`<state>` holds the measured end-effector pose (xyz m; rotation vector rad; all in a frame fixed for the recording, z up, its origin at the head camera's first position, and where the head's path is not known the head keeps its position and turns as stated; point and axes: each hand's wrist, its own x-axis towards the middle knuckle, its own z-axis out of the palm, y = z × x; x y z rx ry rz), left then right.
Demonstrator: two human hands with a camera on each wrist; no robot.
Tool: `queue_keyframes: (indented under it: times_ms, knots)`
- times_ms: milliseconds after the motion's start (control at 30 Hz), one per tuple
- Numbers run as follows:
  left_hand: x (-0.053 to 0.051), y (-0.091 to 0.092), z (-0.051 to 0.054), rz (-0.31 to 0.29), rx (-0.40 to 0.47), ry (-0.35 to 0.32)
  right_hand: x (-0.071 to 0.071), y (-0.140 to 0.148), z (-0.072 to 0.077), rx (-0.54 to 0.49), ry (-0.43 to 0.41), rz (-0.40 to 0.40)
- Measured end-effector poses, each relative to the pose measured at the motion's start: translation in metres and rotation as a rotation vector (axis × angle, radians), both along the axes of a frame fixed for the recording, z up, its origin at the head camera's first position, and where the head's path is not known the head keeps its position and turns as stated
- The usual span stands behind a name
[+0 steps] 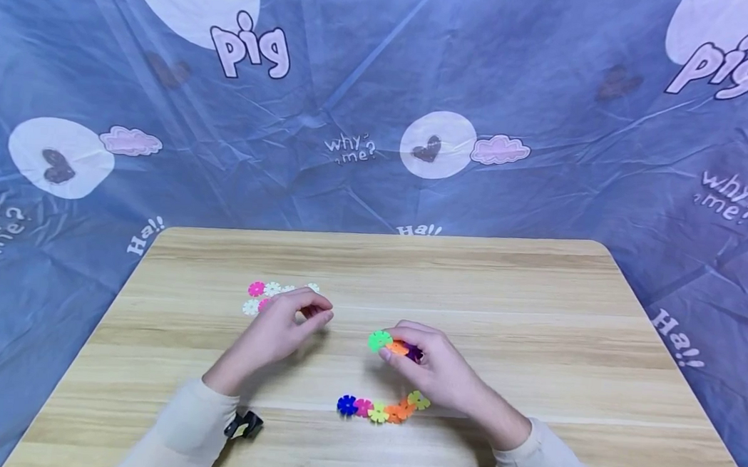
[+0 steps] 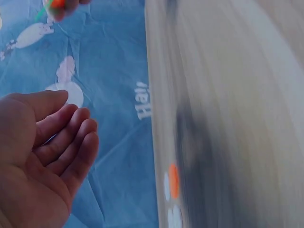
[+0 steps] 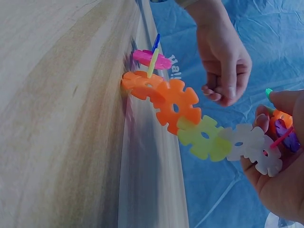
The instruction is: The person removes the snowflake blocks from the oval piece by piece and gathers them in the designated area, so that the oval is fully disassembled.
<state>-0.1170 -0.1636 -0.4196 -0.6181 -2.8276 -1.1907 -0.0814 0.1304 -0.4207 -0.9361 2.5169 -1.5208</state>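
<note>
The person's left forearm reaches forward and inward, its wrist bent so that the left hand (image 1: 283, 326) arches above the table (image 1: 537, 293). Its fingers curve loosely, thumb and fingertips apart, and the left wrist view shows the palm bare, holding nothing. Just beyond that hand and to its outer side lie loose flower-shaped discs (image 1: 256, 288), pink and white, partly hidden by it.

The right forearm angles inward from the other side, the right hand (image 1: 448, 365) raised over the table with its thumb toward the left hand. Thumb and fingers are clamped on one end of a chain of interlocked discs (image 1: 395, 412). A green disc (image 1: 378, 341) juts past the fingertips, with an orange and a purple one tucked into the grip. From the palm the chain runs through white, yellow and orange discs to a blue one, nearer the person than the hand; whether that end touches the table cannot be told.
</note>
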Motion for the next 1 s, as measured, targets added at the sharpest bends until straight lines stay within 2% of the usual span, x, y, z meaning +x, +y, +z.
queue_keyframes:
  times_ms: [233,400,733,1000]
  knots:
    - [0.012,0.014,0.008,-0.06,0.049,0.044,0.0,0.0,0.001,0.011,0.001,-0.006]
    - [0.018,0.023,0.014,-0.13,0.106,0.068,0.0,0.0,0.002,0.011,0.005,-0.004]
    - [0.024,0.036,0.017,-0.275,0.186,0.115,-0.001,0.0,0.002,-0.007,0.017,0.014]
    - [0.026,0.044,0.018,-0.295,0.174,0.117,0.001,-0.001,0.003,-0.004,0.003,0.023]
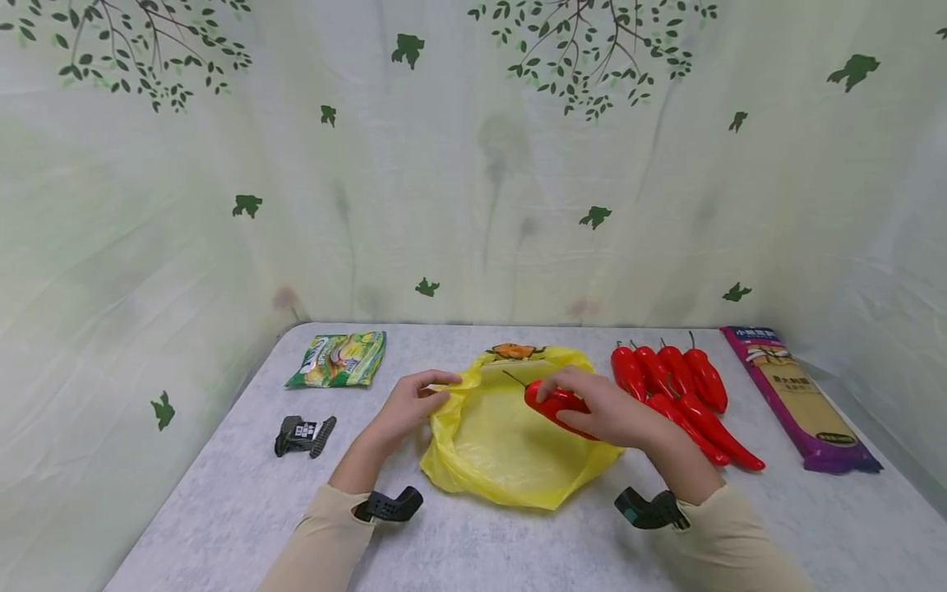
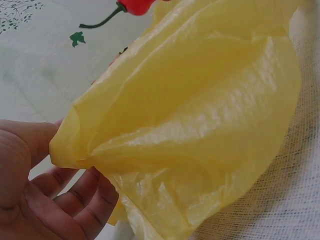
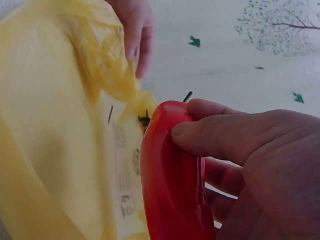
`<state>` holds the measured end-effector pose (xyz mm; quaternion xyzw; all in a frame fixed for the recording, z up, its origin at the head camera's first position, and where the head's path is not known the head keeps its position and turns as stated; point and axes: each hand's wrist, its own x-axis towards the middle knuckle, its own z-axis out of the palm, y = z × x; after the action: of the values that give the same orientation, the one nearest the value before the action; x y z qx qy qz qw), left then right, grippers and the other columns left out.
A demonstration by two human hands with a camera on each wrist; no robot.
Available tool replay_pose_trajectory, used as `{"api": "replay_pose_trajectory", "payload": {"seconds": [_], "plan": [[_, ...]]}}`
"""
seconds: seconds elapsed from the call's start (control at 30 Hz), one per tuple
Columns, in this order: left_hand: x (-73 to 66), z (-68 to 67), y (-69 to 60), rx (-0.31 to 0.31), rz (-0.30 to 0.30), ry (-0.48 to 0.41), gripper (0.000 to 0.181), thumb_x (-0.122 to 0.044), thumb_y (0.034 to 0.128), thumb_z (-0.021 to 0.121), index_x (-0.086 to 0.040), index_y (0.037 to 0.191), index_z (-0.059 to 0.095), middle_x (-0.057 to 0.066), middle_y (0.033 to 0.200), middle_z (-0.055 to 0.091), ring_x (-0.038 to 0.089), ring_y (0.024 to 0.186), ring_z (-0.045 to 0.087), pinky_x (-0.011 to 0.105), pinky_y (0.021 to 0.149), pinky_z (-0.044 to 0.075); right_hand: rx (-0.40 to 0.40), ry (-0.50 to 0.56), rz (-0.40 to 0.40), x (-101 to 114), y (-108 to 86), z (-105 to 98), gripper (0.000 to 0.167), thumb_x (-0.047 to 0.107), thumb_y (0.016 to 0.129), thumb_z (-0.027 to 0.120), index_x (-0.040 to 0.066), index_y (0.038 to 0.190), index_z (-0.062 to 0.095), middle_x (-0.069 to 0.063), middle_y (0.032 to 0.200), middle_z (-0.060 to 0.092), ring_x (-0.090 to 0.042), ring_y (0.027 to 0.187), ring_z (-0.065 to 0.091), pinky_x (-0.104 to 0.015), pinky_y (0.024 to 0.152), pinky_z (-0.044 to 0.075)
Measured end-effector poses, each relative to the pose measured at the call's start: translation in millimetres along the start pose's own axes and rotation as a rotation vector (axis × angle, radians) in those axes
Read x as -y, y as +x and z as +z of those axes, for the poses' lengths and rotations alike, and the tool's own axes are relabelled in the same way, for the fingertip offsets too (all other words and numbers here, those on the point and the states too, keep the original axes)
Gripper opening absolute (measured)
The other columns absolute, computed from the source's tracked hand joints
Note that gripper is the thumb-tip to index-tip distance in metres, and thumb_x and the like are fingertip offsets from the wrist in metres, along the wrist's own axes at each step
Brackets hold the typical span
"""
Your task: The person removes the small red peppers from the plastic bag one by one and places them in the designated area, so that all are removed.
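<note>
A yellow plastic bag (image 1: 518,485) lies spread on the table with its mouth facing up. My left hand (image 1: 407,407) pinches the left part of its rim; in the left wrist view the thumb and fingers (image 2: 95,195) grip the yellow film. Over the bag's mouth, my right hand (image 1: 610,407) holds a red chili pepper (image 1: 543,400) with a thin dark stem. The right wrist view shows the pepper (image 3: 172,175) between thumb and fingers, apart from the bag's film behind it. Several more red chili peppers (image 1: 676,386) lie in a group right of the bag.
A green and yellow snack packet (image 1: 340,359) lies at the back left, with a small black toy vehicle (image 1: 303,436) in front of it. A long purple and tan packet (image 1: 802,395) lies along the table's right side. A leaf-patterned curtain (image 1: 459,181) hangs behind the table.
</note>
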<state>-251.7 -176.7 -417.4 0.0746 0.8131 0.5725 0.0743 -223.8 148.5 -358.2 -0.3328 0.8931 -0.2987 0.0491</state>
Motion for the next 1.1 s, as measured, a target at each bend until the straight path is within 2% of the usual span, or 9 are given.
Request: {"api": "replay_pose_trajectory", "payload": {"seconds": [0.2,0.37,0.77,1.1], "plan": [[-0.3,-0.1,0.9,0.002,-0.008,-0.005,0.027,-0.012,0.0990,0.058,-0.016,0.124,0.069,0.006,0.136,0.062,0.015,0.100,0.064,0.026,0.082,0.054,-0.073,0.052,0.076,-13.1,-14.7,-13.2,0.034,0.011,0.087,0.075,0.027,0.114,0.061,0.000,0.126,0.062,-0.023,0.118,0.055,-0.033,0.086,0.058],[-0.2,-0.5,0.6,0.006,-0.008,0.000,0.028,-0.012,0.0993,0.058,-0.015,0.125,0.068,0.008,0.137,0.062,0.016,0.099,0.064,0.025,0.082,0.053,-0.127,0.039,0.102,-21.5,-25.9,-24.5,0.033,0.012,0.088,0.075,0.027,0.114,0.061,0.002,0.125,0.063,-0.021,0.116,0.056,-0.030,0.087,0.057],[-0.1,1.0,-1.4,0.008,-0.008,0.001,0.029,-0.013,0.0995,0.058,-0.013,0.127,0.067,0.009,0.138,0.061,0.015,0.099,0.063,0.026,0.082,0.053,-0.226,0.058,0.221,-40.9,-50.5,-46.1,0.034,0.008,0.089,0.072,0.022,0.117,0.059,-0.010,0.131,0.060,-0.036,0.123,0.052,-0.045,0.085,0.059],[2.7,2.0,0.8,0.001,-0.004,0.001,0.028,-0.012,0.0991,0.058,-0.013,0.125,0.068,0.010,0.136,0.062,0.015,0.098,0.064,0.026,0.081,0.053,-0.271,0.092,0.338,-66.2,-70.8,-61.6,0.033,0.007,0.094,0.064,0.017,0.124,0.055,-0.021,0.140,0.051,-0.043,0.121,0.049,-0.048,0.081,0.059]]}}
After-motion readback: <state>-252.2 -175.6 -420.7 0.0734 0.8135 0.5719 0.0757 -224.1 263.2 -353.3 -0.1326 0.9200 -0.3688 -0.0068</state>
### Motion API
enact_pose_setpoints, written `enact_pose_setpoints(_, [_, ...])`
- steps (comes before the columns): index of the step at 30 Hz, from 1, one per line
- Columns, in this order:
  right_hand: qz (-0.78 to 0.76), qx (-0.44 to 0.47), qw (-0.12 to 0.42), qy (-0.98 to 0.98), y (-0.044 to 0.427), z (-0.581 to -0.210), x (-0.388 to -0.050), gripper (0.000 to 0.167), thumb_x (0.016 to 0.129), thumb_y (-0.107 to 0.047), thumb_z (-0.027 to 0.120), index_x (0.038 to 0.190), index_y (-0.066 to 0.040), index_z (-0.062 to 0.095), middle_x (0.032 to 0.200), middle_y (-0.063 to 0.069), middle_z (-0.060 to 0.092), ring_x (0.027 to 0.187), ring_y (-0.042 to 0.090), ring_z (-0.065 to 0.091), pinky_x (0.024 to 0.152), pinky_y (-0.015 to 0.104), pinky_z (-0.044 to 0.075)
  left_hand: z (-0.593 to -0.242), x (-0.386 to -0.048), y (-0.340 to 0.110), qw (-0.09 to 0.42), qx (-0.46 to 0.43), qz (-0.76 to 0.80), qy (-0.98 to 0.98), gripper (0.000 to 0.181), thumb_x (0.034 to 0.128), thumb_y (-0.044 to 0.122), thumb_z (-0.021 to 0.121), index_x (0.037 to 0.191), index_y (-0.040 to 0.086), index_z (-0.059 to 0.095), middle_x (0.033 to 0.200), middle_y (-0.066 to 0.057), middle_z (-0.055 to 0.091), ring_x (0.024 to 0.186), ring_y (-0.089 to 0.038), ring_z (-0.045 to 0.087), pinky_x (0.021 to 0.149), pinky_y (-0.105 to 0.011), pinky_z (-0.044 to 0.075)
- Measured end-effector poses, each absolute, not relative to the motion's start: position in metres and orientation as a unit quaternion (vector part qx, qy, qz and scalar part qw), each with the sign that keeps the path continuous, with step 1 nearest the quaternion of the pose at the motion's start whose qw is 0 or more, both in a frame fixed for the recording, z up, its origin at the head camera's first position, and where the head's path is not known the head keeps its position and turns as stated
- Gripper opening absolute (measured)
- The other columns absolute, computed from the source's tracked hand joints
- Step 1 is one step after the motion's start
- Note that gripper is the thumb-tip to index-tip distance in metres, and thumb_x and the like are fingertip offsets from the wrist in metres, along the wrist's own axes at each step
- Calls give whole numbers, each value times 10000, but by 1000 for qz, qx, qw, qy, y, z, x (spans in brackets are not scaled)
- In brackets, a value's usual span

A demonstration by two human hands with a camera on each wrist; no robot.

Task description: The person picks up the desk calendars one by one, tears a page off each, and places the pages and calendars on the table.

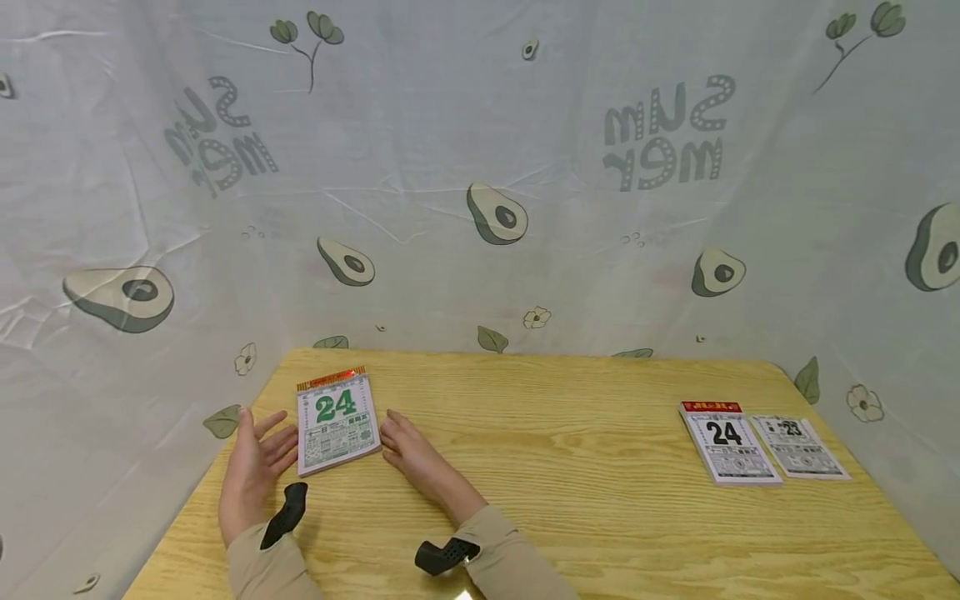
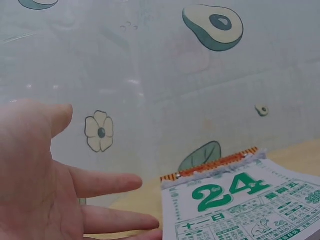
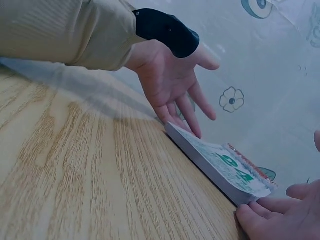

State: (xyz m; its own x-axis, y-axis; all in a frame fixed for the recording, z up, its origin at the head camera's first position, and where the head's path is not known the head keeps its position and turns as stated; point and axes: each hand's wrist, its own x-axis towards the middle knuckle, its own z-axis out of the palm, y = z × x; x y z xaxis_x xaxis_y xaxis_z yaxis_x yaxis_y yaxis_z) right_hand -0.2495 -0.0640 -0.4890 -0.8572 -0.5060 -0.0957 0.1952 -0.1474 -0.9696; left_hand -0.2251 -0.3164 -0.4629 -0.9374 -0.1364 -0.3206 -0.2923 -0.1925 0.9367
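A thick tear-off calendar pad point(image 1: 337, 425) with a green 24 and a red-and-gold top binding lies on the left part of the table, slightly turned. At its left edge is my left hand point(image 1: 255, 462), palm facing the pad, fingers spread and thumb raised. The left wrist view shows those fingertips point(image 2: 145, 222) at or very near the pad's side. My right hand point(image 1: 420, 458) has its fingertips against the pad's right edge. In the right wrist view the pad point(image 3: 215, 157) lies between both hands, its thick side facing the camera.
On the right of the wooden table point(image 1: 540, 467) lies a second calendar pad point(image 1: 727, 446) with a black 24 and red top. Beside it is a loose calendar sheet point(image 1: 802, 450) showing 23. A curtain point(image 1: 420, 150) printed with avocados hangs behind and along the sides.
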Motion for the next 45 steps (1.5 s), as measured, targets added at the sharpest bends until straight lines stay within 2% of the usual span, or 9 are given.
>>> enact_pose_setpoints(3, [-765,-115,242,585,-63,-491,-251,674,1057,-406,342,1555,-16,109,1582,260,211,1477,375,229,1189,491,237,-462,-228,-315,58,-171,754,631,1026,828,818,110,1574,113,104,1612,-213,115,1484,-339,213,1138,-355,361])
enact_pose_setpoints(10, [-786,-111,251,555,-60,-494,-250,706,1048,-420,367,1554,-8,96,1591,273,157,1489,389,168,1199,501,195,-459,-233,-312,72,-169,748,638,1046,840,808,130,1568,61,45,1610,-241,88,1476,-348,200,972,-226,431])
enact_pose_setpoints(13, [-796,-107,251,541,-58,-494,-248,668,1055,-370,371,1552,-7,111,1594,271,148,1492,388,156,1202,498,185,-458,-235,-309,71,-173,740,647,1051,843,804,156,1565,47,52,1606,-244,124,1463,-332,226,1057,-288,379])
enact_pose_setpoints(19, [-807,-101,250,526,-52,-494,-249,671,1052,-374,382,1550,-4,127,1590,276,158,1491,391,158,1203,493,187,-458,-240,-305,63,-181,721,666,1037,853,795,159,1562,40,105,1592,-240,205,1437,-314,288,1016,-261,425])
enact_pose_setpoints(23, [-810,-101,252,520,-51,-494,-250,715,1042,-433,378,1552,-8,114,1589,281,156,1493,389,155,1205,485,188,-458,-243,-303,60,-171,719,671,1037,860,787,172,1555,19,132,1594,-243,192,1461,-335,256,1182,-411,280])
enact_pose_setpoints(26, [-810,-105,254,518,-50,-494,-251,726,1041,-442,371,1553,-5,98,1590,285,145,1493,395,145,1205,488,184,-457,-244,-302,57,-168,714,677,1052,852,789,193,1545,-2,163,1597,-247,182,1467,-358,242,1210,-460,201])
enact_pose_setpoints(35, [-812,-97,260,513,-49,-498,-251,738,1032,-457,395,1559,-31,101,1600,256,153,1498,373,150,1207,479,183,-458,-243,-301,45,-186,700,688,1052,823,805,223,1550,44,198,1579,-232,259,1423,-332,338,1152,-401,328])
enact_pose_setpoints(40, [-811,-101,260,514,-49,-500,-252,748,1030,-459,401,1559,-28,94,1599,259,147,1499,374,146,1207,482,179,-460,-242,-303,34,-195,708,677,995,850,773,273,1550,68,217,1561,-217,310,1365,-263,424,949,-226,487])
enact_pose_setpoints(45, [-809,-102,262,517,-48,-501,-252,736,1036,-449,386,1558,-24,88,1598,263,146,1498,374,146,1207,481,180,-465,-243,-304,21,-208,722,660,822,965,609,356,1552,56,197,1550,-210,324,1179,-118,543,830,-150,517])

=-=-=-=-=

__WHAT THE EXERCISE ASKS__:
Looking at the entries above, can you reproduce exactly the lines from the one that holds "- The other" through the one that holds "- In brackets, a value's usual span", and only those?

__SOLUTION FOR THIS EXERCISE__:
- The other columns absolute, computed from the source's tracked hand joints
- Step 1 is one step after the motion's start
- Note that gripper is the thumb-tip to index-tip distance in metres, and thumb_x and the like are fingertip offsets from the wrist in metres, along the wrist's own axes at each step
- Calls give whole numbers, each value times 10000, but by 1000 for qz, qx, qw, qy, y, z, x (spans in brackets are not scaled)
- In brackets, a value's usual span

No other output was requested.